= TASK DIRECTIONS =
Output the line with "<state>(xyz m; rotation" and every line below it until the listing ends, exactly as written and with nothing added.

= DATASET EXTRACT =
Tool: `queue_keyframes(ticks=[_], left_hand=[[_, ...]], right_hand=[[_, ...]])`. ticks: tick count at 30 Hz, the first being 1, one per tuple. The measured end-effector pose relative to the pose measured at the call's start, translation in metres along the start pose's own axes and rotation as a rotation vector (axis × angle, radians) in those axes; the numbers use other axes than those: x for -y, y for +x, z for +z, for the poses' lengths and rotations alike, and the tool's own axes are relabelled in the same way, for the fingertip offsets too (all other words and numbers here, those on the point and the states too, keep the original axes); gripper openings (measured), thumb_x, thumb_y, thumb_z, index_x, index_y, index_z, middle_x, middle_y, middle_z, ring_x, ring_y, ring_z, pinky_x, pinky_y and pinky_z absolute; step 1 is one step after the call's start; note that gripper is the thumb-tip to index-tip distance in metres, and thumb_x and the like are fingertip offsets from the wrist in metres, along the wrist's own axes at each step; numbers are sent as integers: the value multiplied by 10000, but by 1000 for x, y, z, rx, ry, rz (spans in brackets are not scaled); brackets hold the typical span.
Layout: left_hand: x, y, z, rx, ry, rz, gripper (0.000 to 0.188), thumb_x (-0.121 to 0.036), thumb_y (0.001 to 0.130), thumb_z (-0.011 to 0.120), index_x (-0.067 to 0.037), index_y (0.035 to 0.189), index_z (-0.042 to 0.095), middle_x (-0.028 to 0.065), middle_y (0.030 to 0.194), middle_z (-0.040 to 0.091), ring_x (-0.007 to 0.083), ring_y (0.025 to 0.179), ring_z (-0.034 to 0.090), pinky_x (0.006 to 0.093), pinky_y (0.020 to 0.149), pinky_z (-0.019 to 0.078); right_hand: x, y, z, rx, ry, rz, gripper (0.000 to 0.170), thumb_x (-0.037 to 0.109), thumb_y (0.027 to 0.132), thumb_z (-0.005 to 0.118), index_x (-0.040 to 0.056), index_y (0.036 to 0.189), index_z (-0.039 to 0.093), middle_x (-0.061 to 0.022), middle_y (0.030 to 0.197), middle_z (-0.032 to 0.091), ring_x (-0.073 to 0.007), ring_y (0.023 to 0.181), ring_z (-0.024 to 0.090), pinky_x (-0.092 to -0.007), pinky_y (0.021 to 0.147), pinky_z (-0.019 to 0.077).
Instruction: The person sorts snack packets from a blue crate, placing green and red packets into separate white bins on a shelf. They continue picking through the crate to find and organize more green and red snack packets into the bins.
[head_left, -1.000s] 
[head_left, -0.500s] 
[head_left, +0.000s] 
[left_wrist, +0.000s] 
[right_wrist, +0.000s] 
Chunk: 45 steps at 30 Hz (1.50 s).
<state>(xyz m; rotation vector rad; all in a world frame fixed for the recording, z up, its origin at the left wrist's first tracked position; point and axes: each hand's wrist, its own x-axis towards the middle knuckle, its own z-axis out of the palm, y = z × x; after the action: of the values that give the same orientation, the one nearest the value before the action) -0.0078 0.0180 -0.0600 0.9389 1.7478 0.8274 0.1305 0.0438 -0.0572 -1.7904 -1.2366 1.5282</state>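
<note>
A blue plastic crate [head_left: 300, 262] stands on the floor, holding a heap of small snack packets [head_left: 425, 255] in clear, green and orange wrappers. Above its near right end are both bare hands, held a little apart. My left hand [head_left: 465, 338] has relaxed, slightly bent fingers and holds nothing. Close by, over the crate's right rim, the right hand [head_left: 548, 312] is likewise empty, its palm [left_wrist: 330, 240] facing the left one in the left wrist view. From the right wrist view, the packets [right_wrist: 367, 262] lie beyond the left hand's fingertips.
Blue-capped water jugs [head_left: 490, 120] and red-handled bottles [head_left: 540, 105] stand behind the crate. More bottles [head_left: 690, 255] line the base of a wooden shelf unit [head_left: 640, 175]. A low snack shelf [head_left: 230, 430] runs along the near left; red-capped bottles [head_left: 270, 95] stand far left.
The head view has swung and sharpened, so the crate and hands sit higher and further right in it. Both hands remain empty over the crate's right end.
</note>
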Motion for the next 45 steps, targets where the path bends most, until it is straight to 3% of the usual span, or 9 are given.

= WRITTEN RESPONSE =
<state>(xyz m; rotation vector rad; all in a world frame fixed for the recording, z up, its origin at the left wrist's first tracked position; point and axes: each hand's wrist, its own x-axis towards the middle knuckle, its own z-axis out of the palm, y = z × x; after the action: of the values that give the same orientation, the one nearest the value before the action) -0.0078 0.0180 -0.0600 0.9389 1.7478 0.8274 0.1305 0.0438 -0.0572 -1.7904 -1.2366 1.5282</state>
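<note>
A blue plastic crate [head_left: 300, 262] stands on the floor, holding a heap of small snack packets [head_left: 425, 255] in clear, green and orange wrappers. Above its near right end are both bare hands, held a little apart. My left hand [head_left: 465, 338] has relaxed, slightly bent fingers and holds nothing. Close by, over the crate's right rim, the right hand [head_left: 548, 312] is likewise empty, its palm [left_wrist: 330, 240] facing the left one in the left wrist view. From the right wrist view, the packets [right_wrist: 367, 262] lie beyond the left hand's fingertips.
Blue-capped water jugs [head_left: 490, 120] and red-handled bottles [head_left: 540, 105] stand behind the crate. More bottles [head_left: 690, 255] line the base of a wooden shelf unit [head_left: 640, 175]. A low snack shelf [head_left: 230, 430] runs along the near left; red-capped bottles [head_left: 270, 95] stand far left.
The head view has swung and sharpened, so the crate and hands sit higher and further right in it. Both hands remain empty over the crate's right end.
</note>
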Motion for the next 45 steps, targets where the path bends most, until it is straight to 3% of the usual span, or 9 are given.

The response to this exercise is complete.